Cybersecurity firm Arctic Wolf has detailed a cyber campaign exploiting Fortinet FortiGate firewall devices with exposed management interfaces on the public internet.
The campaign leverages a suspected zero-day vulnerability to compromise these devices, posing significant risks to affected organizations.
Details of the Exploitation
Fortinet confirmed the exploitation following Arctic Wolf’s observation of mass campaigns targeting publicly exposed FortiGate firewalls since November 2024.

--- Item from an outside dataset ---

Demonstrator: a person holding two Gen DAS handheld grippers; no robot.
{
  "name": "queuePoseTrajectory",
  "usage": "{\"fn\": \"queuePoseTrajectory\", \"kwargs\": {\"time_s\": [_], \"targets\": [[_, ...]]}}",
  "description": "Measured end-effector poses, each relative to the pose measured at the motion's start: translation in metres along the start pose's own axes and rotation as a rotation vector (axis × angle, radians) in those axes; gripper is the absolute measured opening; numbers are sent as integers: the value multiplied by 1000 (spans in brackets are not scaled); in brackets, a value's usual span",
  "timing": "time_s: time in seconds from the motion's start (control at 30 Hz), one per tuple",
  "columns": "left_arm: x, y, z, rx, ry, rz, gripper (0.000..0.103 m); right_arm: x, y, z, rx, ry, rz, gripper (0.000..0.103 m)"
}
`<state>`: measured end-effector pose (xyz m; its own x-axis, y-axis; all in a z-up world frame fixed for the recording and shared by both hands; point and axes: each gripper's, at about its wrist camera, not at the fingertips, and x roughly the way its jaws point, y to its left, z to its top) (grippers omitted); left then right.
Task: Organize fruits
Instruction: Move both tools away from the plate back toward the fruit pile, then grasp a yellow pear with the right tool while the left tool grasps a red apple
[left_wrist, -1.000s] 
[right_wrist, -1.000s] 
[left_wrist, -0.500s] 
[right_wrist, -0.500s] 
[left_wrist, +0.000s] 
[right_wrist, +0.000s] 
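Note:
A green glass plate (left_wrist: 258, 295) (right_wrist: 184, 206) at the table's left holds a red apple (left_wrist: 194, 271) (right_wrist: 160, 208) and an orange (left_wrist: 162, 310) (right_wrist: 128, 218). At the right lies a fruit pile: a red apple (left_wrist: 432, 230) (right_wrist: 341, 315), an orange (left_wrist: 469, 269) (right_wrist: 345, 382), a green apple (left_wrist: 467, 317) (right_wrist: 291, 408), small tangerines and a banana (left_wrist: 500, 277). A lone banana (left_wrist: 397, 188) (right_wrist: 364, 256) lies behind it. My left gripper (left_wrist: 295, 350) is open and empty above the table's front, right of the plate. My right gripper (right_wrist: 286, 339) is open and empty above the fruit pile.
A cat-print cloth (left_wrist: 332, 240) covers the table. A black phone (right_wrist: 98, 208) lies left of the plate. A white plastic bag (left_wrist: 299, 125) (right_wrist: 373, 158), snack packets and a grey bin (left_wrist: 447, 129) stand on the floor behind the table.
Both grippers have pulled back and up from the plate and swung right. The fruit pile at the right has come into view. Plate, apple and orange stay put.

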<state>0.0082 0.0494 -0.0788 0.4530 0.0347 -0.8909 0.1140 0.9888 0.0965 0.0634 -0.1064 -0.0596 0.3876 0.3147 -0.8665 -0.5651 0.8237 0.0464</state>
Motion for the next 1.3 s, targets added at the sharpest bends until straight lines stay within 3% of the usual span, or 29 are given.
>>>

FortiGate Next-Generation Firewalls (NGFW) include a command-line interface accessible via their web-based management interface, intended for convenient administrative management. Threat actors have exploited this feature to:
- Gain unauthorized administrative access.
- Modify firewall configurations.
- Extract credentials.
- Move laterally within compromised environments.
The attacks predominantly target devices running firmware versions 7.0.14 to 7.0.16, released between February and October 2024.
To evade detection, attackers have used spoofed IP addresses, including loopback addresses (e.g., 127.0.0.1) and public DNS resolvers (e.g., 8.8.8.8).
Multi-Phase Attack Campaign
Arctic Wolf Labs observed the campaign’s progression in four distinct phases between November 16 and December 27, 2024:
- Phase 1 (November 16–23): Vulnerability scans targeting the jsconsole command-line interface, often using unusual or spoofed IPs.
- Phase 2 (November 22–27): Initial configuration changes to confirm successful administrative access.
- Phase 3 (December 4–7): Configuration of SSL VPN access through:
- Creation of new super admin accounts.
- Hijacking existing accounts.
- Exploiting default “guest” accounts.
- Phase 4 (December 16–27): Use of the DCSync technique to extract credentials by exploiting domain replication, granting deeper access to sensitive information.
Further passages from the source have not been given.